Task to complete: The answer must be a single number: the count of lines in the records below that contain the word "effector".

Exercise data:

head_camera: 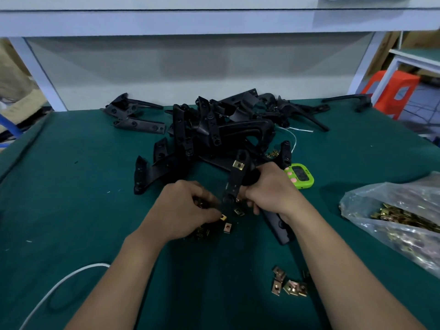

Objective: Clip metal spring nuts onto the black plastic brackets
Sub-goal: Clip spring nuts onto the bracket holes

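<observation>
My right hand (269, 186) grips a black plastic bracket (234, 181) held upright over the green mat. One brass spring nut (238, 165) sits clipped near the bracket's upper end. My left hand (188, 210) is closed beside the bracket's lower end, pinching a spring nut (223, 217) at its fingertips. Loose spring nuts (228, 227) lie under and around that hand. A pile of black brackets (214, 129) fills the middle of the table behind my hands.
A clear plastic bag of spring nuts (400, 217) lies at the right. Several loose nuts (289, 284) lie near my right forearm. A green timer (300, 176) sits behind my right hand. A white cable (59, 284) runs at the lower left. More brackets (133, 115) lie at the far left.
</observation>
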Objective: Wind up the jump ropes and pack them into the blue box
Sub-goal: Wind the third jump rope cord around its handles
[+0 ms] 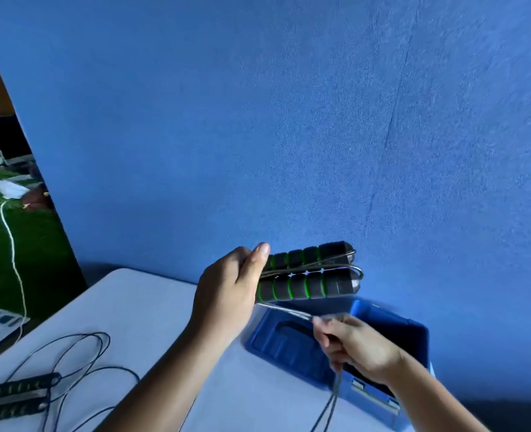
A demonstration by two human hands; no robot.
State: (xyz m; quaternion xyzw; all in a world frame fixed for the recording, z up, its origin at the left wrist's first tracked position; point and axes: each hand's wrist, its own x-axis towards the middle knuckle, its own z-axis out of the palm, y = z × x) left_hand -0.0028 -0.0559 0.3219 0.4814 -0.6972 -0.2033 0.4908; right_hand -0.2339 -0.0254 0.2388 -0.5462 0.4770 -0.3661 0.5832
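Spare rope (18, 397) lies loose on the table (139, 307), well left of and below the left hand (227, 294). Left hand clamped round one end of two handles (308, 275), side by side in the air, wraps across them. Cord (284, 309) runs taut from that hand to the right hand (354, 347), fingers curled tight on it; slack hangs below. Box (382, 313) sits open just behind the right hand, lid (276, 347) at its left.

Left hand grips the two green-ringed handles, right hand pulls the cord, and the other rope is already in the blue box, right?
No. The head view shows the other rope lying loose on the table, left of the blue box. The left hand does grip the handles; the right hand pulls the cord.
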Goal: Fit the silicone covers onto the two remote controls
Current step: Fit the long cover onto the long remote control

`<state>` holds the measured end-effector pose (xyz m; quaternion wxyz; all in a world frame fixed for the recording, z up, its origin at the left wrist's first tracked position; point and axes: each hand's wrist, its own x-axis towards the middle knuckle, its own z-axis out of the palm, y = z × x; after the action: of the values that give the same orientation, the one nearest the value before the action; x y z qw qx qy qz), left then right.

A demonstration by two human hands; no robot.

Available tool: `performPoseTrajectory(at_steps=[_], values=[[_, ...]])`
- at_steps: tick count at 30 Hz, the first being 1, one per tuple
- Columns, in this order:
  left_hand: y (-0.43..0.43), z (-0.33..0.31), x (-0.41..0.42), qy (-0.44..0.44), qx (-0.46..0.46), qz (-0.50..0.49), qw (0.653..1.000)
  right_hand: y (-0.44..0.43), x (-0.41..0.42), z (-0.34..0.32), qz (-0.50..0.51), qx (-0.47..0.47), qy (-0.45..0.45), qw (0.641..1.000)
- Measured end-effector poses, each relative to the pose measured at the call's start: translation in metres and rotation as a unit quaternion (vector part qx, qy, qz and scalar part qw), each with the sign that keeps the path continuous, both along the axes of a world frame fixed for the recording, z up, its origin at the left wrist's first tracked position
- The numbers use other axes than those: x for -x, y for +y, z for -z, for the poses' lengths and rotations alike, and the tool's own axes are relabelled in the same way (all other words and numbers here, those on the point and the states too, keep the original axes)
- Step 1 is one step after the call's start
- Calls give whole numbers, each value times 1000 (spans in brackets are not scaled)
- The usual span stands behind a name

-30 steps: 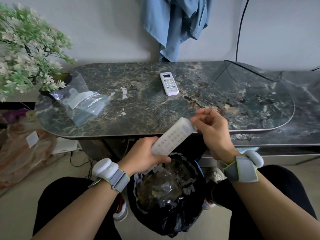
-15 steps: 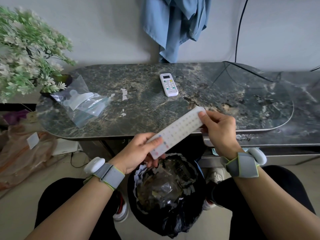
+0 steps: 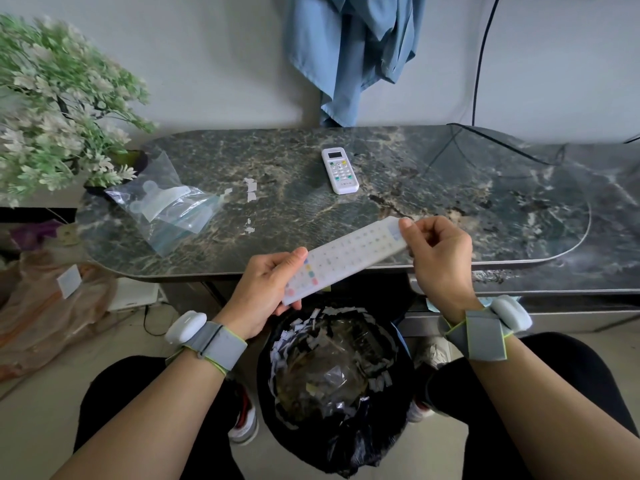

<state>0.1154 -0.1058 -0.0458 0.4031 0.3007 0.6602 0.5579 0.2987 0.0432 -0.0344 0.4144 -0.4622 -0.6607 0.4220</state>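
Note:
A long white remote (image 3: 349, 256) in a translucent silicone cover is held over the table's front edge, button side up. My left hand (image 3: 266, 292) grips its near end, thumb along the upper edge. My right hand (image 3: 438, 252) pinches the far end of the cover. A second, smaller white remote (image 3: 339, 170) lies bare on the marble table (image 3: 277, 209) further back. A clear plastic bag (image 3: 162, 211) with another pale silicone cover inside lies at the table's left.
An artificial plant (image 3: 52, 105) stands at the left end of the table. A black-lined waste bin (image 3: 332, 379) with scraps sits between my knees. A blue garment (image 3: 349, 53) hangs on the wall; a black cable (image 3: 481, 64) runs down at the right.
The covered remote has been turned from its dimpled back to button side up and lifted toward the table. My right hand has shifted to pinch its far end.

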Motion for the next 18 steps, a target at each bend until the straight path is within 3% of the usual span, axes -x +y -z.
performPoseTrajectory(at_steps=[3,7,10,14,18], values=[[0,-2,2,-10,2,-3,1000,2,0,0,-31,28,14,999],[-1,-4,1,-51,9,5,999,6,1,-5,-100,193,162,963],[-1,-8,3,-80,22,31,996,8,0,-6,-97,216,204,950],[-2,-6,6,-55,21,41,997,8,-3,-2,-69,185,140,970],[-1,0,4,-9,28,39,999,4,-3,-5,-154,262,25,952]])
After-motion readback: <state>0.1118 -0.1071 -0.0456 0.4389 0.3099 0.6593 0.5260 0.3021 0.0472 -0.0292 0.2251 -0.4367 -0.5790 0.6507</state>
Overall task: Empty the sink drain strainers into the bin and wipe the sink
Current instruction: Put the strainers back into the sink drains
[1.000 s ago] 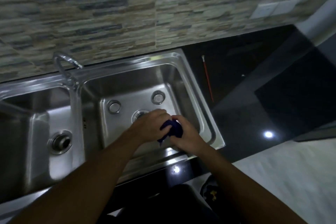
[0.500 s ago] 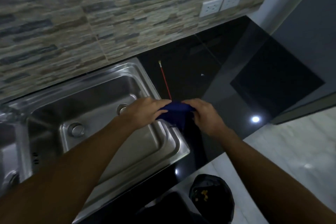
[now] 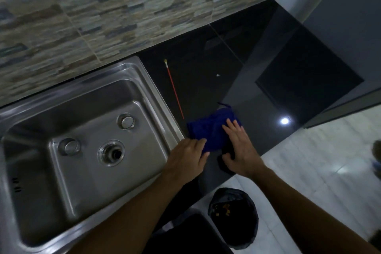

Answer space: 2